* _EXERCISE_: Take the line containing "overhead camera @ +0" and all lines after it, through the end of the material, and repeat them exactly, pictures left out.

*** AVAILABLE RECORDS Section Begins ***

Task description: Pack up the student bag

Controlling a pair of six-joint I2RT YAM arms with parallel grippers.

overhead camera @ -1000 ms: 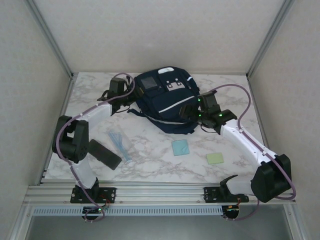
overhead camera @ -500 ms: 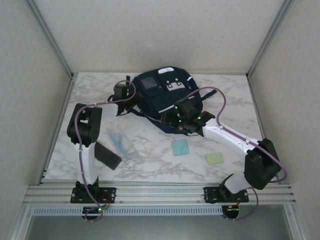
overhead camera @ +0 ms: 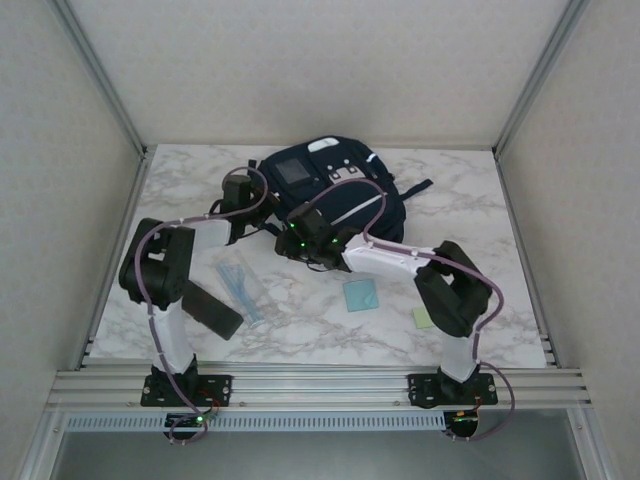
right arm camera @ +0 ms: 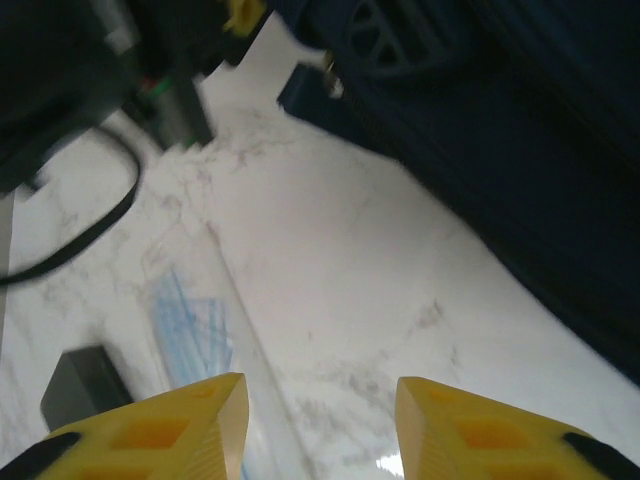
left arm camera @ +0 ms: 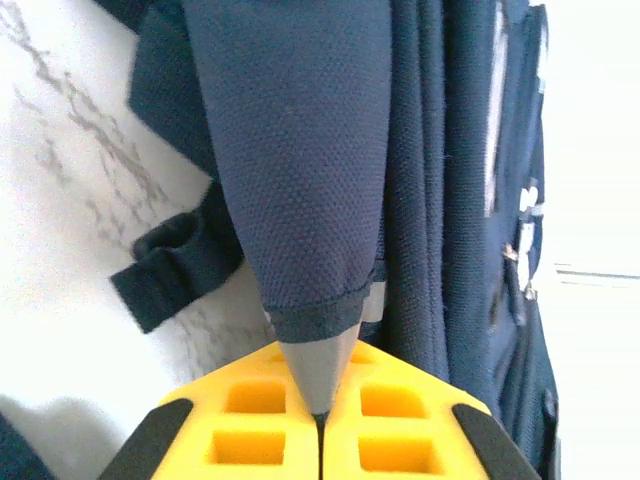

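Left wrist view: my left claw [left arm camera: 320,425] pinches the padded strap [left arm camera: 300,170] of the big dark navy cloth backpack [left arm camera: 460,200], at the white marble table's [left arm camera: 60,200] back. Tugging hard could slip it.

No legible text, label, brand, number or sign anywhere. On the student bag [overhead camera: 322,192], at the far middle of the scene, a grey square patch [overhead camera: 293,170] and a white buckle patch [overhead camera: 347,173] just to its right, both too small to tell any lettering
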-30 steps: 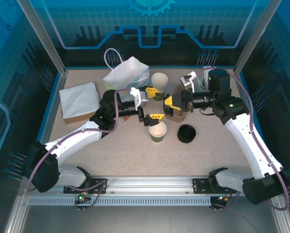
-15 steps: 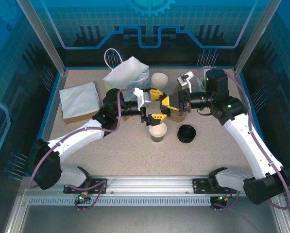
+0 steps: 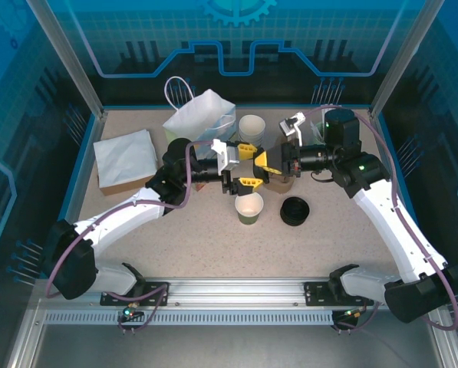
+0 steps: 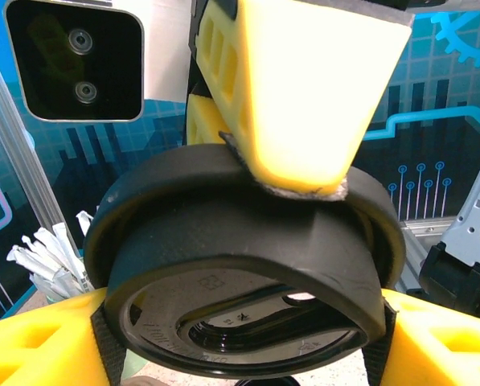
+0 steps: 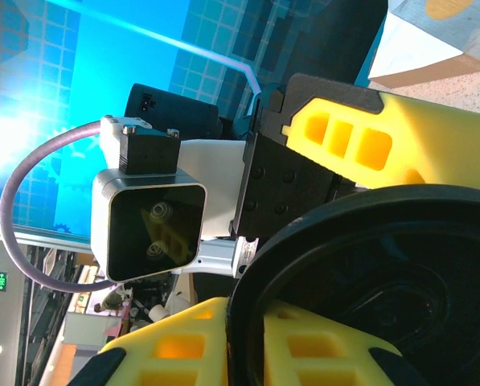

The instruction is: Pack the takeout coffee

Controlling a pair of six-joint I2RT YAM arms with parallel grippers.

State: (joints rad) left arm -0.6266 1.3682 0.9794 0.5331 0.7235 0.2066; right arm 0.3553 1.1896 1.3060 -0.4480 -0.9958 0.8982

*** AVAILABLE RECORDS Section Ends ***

* _SOLVED EXERCISE_:
overhead camera @ +0 ms: 
right arm camera @ +0 ms: 
left arm camera @ +0 ms: 

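Left wrist view: my left claw [left arm camera: 320,425] pinches the padded strap [left arm camera: 300,170] of the big dark navy cloth backpack [left arm camera: 460,200], at the white marble table's [left arm camera: 60,200] back. Tugging hard could slip it.

No legible text, label, brand, number or sign anywhere. On the student bag [overhead camera: 322,192], at the far middle of the scene, a grey square patch [overhead camera: 293,170] and a white buckle patch [overhead camera: 347,173] just to its right, both too small to tell any lettering
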-30 steps: 
-15 steps: 
+0 steps: 
+0 steps: 
+0 steps: 

The instruction is: Pack the takeout coffee

Controlling a pair of six-joint I2RT YAM arms with parallel grippers.

State: (joints rad) left arm -0.6266 1.3682 0.9794 0.5331 0.7235 0.2066; right arm 0.3553 1.1896 1.3060 -0.4480 -0.9958 0.8982

That's the answer, with nothing more to add.